### Work required
Every line in the listing below that holds the word "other" should be returned.

[[ Data records open ]]

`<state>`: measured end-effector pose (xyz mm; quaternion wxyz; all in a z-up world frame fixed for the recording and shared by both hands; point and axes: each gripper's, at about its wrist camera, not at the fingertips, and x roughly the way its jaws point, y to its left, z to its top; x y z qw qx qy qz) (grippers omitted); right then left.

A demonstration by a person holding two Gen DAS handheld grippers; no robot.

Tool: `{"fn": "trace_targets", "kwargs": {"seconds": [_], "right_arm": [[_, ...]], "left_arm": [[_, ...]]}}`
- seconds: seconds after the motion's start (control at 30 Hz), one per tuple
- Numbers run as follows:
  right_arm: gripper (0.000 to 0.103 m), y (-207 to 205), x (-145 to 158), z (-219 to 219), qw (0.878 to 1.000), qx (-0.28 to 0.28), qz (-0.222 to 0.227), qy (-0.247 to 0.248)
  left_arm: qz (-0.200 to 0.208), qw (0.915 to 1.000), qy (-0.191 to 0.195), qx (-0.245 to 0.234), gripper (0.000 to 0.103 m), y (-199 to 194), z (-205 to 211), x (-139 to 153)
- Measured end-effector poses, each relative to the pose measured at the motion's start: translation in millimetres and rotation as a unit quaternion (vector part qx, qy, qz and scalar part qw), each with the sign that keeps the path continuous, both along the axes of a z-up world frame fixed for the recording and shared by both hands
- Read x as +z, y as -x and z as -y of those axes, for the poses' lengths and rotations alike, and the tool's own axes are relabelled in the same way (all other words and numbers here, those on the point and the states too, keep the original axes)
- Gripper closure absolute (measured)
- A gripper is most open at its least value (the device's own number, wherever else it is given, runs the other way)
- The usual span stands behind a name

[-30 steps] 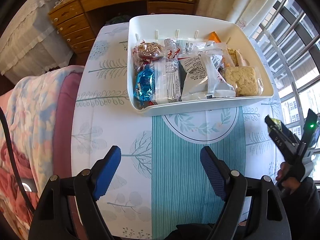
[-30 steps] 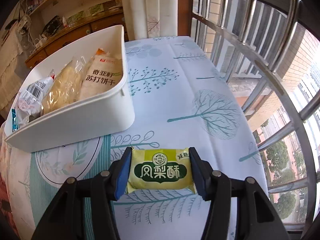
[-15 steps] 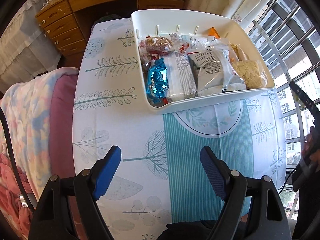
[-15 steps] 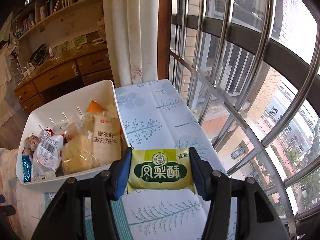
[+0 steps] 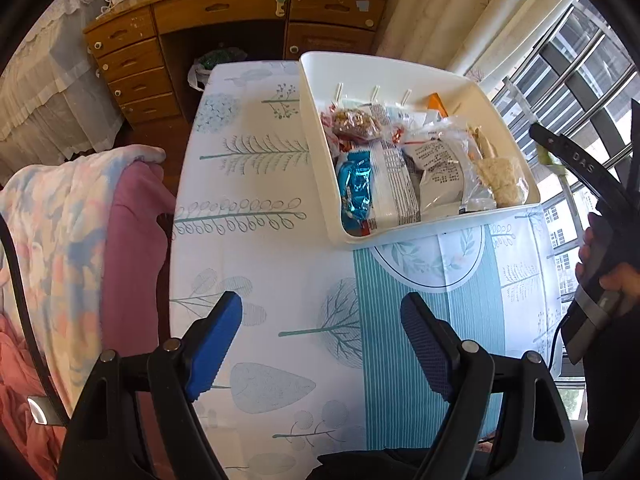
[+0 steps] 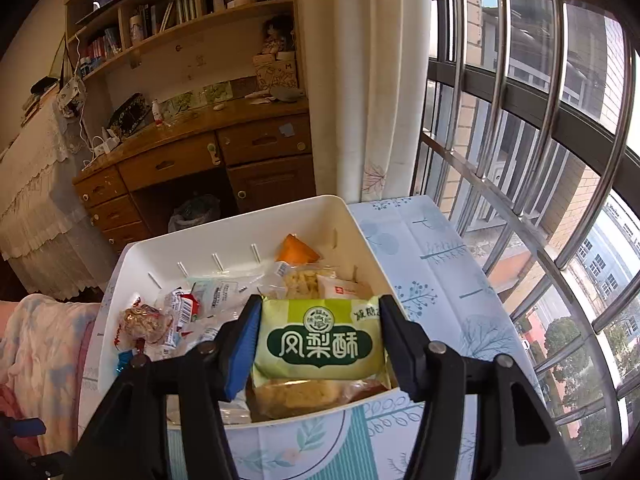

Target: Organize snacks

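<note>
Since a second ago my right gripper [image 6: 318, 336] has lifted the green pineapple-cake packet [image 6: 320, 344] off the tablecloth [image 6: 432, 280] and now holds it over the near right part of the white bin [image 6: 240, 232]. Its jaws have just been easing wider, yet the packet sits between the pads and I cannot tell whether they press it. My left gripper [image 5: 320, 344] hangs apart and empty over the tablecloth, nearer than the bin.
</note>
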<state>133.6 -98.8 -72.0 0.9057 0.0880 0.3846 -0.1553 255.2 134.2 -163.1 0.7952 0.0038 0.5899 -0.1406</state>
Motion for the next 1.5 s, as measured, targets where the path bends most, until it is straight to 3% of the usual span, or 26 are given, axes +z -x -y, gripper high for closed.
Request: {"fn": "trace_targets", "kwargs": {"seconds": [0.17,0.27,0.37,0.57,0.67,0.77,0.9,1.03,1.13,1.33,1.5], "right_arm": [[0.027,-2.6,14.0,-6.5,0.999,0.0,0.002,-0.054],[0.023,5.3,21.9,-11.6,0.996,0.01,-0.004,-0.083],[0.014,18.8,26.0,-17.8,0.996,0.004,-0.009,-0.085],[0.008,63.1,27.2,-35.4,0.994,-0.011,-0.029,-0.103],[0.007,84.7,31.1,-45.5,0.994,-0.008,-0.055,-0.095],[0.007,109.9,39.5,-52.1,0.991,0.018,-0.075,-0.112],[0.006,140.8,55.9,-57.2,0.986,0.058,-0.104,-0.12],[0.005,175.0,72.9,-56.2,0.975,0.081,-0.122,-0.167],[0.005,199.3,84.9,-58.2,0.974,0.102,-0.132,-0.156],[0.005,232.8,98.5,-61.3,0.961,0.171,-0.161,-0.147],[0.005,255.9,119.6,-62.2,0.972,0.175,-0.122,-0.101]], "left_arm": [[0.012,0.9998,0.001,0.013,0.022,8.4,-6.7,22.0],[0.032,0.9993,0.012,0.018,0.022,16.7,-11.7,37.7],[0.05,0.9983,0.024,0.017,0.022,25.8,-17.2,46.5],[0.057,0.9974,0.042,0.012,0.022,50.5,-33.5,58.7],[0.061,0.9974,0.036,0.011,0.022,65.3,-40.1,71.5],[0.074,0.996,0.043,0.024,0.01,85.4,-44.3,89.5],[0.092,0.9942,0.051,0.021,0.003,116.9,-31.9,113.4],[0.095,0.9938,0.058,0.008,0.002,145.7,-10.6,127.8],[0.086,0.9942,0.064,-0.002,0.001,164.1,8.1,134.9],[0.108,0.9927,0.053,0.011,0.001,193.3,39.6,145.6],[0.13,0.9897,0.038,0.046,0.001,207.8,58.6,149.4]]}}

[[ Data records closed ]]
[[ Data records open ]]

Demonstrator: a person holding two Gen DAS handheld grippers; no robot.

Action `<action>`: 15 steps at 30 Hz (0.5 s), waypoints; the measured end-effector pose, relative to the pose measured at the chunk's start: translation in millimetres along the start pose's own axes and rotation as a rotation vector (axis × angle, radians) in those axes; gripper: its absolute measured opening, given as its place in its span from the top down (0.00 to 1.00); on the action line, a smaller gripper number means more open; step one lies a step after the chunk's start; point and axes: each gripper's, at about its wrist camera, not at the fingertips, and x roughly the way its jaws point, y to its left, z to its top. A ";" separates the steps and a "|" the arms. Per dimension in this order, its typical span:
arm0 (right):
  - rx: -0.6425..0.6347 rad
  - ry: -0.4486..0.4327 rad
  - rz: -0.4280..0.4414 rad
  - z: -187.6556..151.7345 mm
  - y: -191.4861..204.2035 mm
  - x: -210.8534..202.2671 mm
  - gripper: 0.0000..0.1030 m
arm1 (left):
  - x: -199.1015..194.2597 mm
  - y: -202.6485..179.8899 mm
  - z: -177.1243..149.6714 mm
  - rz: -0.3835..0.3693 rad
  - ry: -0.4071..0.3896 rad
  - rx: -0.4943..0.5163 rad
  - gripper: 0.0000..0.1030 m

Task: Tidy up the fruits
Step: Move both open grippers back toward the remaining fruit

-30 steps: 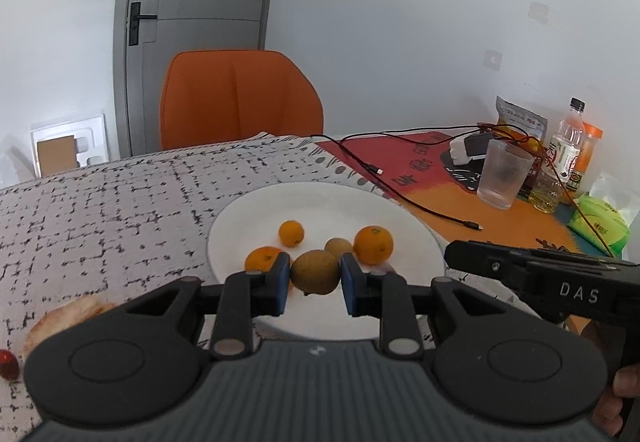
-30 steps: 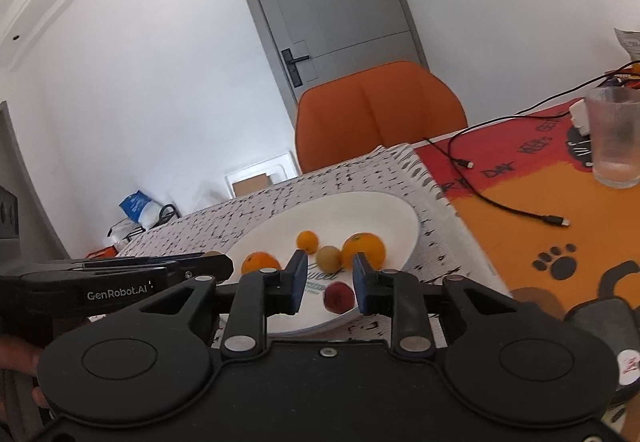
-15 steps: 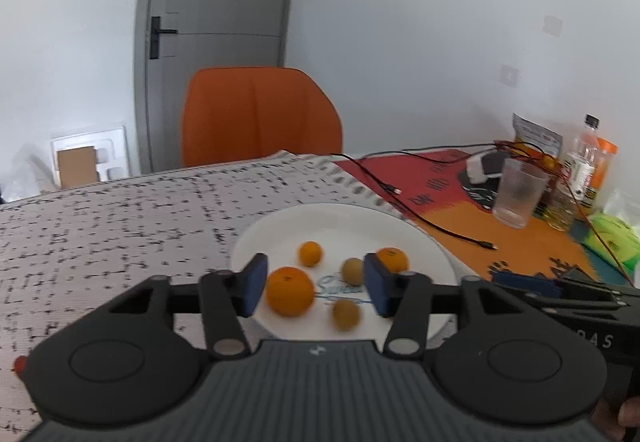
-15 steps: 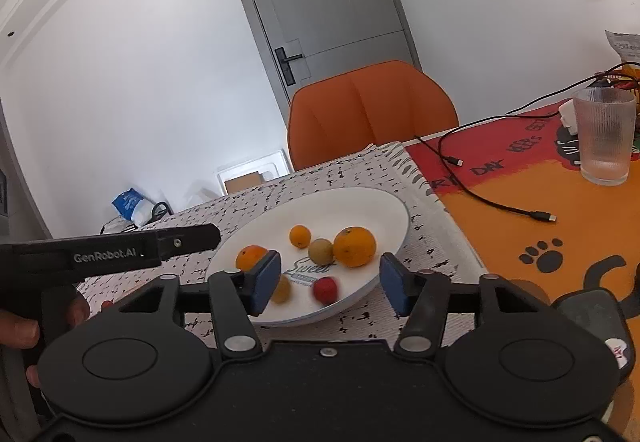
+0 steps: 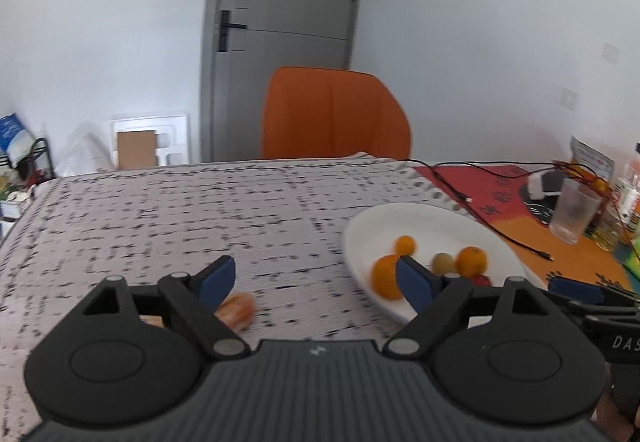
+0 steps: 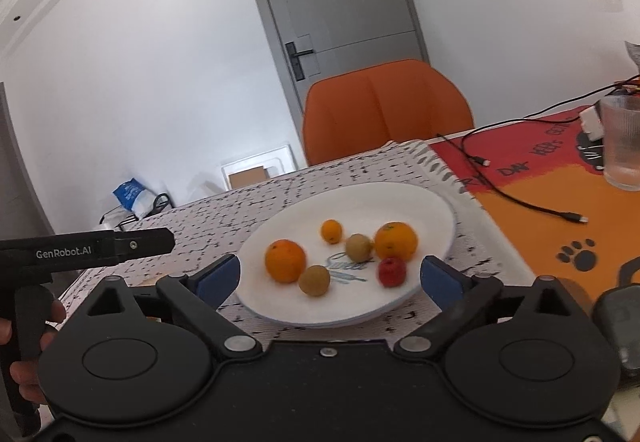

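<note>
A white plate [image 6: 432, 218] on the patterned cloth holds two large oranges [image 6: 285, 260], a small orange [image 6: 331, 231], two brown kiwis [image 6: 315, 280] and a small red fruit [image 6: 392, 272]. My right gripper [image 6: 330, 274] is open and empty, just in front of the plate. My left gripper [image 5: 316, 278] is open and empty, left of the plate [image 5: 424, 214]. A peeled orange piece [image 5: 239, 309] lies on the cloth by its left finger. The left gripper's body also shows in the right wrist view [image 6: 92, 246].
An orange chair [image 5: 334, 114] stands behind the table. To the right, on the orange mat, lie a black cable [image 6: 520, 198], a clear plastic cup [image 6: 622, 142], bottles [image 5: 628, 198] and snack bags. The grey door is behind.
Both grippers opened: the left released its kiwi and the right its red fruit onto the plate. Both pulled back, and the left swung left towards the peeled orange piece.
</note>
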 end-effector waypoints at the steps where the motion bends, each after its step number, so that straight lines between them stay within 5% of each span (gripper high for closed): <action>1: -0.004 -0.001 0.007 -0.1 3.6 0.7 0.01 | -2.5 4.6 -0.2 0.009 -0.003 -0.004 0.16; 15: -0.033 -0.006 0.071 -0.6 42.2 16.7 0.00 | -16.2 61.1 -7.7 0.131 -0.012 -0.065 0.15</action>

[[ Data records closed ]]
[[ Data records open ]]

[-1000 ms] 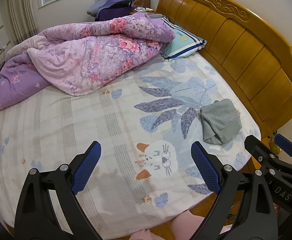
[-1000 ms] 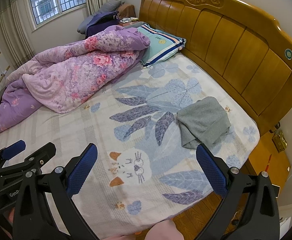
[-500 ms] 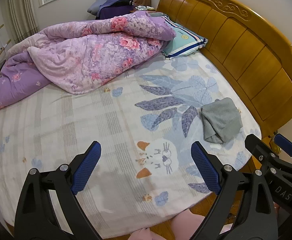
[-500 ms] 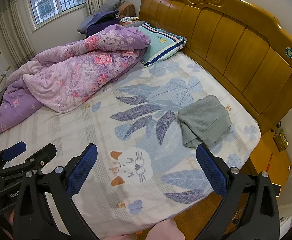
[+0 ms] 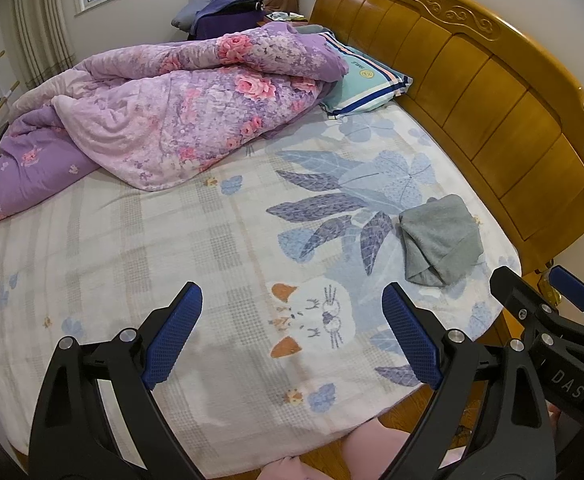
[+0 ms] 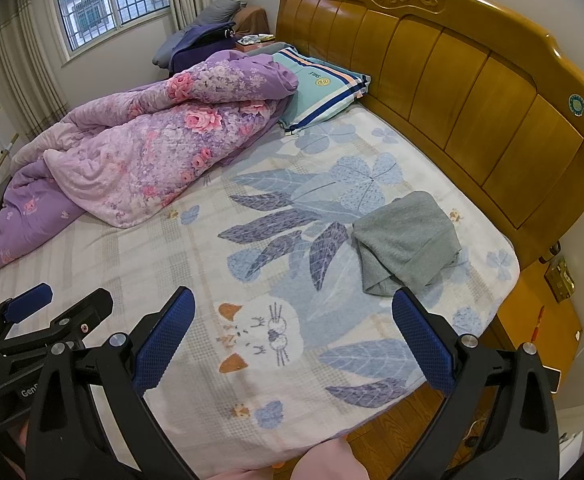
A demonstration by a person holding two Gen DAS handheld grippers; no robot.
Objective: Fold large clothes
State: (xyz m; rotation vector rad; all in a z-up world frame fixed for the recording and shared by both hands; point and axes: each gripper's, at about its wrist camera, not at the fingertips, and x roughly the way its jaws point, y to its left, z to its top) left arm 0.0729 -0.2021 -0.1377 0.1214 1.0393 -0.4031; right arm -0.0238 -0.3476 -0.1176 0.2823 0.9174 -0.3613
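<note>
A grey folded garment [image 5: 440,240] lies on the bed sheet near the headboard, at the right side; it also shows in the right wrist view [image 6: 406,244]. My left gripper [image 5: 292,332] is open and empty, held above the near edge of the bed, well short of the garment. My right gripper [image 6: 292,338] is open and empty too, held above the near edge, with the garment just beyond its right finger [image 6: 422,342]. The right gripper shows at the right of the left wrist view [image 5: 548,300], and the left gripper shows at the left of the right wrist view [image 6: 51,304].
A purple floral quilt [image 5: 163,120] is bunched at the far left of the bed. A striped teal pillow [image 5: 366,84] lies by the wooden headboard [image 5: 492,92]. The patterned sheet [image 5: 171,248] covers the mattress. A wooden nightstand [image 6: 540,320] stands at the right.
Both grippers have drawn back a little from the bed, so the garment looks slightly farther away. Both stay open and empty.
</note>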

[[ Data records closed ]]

### Exercise response
- Read x as +z, y as -x and z as -y of those axes, for the poses' lengths and rotations alike, and the tool's own axes are relabelled in the same way (all other words and numbers here, those on the point and the states too, keep the original axes)
- A gripper is most open at its least value (the device's own number, wherever else it is given, runs the other way)

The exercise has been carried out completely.